C3 AI Documentation Home

Data Exploration with Apache Spark on C3 Agentic AI Platform

The C3 Agentic AI Platform offers an additional data execution engine choice - Spark. The scope of this integration includes Data Exploration on Spark. Spark provides you with a scalable, distributed execution engine for big data processing. You can now do the following:

  • Start and terminate Spark clusters.
  • Create remote SparkSessions and use Spark APIs to execute queries on the Spark cluster from JupyterLab.

C3 Agentic AI Platform offers a SparkCluster type to manage the Spark cluster and Data.Spark subtypes that provide PySpark API access. A SparkSession serves as an entry point, offering two ways interact with it. Both of them point to the remote Spark cluster.

  1. Spark Connect SparkSession — Use supported PySpark APIs. Check official API reference for more details.

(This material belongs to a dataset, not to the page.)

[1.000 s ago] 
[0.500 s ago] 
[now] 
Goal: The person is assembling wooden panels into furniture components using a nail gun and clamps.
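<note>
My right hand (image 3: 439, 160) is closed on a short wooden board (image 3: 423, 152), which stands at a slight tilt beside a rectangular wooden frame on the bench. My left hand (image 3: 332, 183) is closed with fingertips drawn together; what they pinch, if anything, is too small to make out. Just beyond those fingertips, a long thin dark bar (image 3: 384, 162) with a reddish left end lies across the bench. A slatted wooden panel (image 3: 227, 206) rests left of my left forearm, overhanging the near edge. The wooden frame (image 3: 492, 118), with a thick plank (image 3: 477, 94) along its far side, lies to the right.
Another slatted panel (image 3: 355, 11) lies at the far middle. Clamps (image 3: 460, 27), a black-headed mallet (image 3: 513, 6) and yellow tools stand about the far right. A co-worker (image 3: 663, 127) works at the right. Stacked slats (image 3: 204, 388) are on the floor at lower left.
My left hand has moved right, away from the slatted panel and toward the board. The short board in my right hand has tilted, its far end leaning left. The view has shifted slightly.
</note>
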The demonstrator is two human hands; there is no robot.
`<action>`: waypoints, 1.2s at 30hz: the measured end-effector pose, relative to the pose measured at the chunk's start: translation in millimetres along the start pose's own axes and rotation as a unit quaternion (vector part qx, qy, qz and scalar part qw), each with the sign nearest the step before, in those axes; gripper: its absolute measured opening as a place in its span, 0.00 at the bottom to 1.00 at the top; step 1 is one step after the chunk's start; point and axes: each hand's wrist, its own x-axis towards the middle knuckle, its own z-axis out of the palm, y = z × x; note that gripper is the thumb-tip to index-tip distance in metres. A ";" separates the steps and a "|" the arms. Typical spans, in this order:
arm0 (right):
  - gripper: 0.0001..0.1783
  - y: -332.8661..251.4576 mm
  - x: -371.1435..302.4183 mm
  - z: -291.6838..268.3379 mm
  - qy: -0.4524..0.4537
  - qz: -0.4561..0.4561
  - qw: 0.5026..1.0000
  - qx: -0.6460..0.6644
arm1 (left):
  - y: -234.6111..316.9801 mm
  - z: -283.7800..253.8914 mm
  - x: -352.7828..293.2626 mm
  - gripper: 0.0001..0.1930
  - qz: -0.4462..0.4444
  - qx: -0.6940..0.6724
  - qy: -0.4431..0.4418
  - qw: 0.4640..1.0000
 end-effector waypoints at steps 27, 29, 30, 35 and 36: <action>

Find supported APIs using the Supports Spark Connect label.
  2. c3 Data SparkSession — A C3 Type that represents a native Spark Session, which provides APIs that target Pandas API on Spark with C3 extensions.

Before interacting with a Spark cluster, you must first set it up. You can spin up a Spark cluster endpoint with your custom configuration. Manage Spark clusters with the SparkCluster Type and define the cluster with the SparkClusterSpec Type.

This document shows how to set up Spark Cloud Service and conduct data exploration on the platform.

Start C3 Spark Cluster with Default Configuration

To start a default Spark Cluster, run the following code in Jupyter.

Python
cluster = c3.SparkCluster.create()

Start C3 Spark Cluster with Customized Configuration

By default, the C3 server image uses the latest version of Spark. To use a specific version, you must provision to configure it using a command like the following:

Python
cluster = c3.SparkCluster.create({
    "numOfExecutors": 2,
    "executorMemory": "16G",
    "timeout": 10
})

Executor settings control resources given to Spark Executors running the main processes. To start a larger cluster, increase numOfExecutors. See SparkClusterSpec for list of all available configurations.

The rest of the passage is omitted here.